O mundo foi sempre fonte de espanto e foz de estranheza para o Humano.
A primeira forma que se encontrou de responder ao espanto e à estranheza foi religiosa. O Humano atribuiu ao sobre-humano a causa, a razão e o desígnio de tudo o que encontrava à sua volta e que, se entregue si, não podia nem sabia dar sentido.

Esta explicação mitológica da vida e do mundo viria por razões de ordem tecnológica, económica e cultural a perder eficácia.
Nesse súbito vazio divino foi-se instalando a emergente racionalidade filosófica e científica. A vida e o mundo tinham agora uma explicação estrictamente humana, explicação essa que era dada pelo entendimento humano e que se pretendia objectiva e provável.
Depois da primeira explicação Religiosa mas ainda antes desta recente explicação Filosófica e Científica, digo assim para paradoxalmente simplificar, da vida houve a explicação feita pela Poesia.
Referindo-me à Grécia noutra simplificação falo dos Aedos, os primeiros poetas que também eram músicos e cantores. Para estes, como para os outros Gregos, a Poesia tinha origem na inspiração divina, era um sopro inflamado dos espíritos.
A Poesia era a Verdade e, era a Verdade, porque era a Memória que negava o Esquecimento.
O Esquecimento «Léthe» é silêncio, escuridão.
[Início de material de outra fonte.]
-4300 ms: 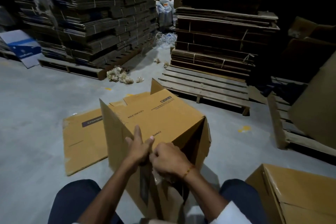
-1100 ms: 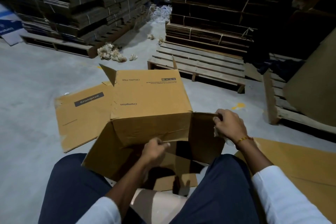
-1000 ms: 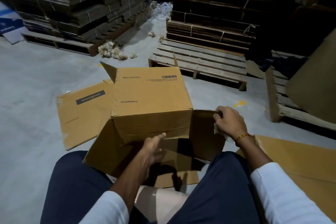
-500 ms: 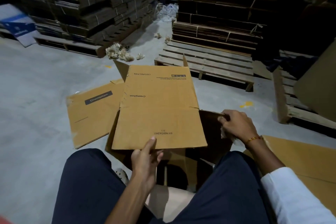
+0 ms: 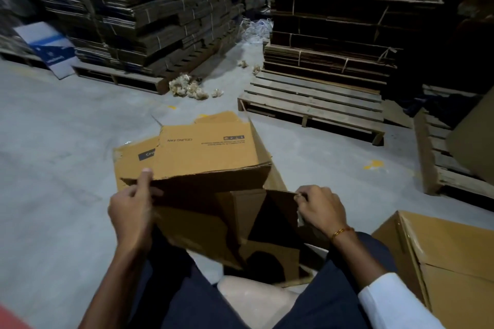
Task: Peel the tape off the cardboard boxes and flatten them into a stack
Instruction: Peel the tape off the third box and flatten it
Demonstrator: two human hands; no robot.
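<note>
Brown cardboard, the open box (image 5: 208,157) lies on its side on the grey floor (image 5: 53,168) between the person's knees, its flaps splayed toward them. The left hand (image 5: 132,215) pinches the box's upper left edge, thumb on top and fingers curled beneath. The right hand (image 5: 320,208) grips the box's right flap, fingers curled over its rim with a scrap of tape (image 5: 300,219) beneath the palm. A flattened carton (image 5: 131,160) lies under the box's far left side. Another box (image 5: 441,256) sits right of it; a wooden pallet (image 5: 312,104) lies beyond.
</note>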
A Poesia é «Alétheia», a Verdade brilho e fulgor.
Neste ponto da introdução, passo da circunstância professoral e pretendidamente objectiva, à do orador radicalmente subjectivista.
Tenho para mim, enquanto leitor e autor, que a Poesia é um olhar, mais completo, um ver.
Tomemos uma situação concreta para tornar mais fácil a minha explicação. Chove.
Peça-se a um cientista a um sacerdote e a um poeta que, na sua condição específica de saber, nos dêem explicações sobre o que sucede.
Das três explicações apresentadas o poeta é o que vai afirmar uma subjectividade extrema. O “eu” é o ponto de perspectiva tomado por inteiro e abandonado ou resolvido.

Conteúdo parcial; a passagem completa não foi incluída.